▸ **Task goal**:
From the first line of the material below to the line containing "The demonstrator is", repeat every line exactly and add nothing.

=== Begin Enclosure ===

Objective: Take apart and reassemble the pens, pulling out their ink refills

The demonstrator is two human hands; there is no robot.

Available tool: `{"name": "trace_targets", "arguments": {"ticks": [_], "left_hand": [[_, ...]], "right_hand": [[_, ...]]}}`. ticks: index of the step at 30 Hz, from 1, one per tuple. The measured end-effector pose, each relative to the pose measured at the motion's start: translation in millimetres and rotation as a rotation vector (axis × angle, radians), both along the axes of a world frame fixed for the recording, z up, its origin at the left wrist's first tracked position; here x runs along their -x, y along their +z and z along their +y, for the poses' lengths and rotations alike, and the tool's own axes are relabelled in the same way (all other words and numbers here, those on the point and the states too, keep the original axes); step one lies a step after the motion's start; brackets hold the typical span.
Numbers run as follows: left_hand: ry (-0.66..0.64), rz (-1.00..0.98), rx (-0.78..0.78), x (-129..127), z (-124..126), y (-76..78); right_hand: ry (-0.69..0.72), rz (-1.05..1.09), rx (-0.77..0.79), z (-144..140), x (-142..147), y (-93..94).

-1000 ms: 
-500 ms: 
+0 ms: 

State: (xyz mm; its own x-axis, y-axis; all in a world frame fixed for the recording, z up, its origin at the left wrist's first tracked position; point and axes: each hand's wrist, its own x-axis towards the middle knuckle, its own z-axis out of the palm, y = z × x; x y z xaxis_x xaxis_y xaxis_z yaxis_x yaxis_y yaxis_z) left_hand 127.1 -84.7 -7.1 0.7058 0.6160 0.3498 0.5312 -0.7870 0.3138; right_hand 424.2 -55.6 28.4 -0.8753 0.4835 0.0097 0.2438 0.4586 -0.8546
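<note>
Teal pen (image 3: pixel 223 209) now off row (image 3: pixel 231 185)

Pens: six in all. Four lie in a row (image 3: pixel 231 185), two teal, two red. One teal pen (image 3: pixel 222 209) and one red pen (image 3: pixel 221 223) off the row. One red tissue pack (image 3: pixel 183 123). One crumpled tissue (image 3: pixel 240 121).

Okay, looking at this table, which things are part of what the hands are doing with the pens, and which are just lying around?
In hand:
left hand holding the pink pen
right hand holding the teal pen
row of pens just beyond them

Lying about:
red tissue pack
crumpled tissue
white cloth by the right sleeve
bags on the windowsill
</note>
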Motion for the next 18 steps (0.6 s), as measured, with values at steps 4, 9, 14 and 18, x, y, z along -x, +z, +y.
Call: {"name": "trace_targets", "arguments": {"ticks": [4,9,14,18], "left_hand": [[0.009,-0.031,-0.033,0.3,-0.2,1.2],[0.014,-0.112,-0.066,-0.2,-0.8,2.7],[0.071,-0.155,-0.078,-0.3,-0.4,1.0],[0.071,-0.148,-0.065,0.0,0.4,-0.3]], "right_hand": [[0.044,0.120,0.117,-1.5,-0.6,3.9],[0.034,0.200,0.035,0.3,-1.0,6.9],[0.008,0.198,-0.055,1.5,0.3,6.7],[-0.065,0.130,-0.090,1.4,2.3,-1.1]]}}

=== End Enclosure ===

▸ **Solution**:
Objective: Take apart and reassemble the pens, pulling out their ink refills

The demonstrator is two human hands; there is no robot.

Nothing else remains to be done in this exercise.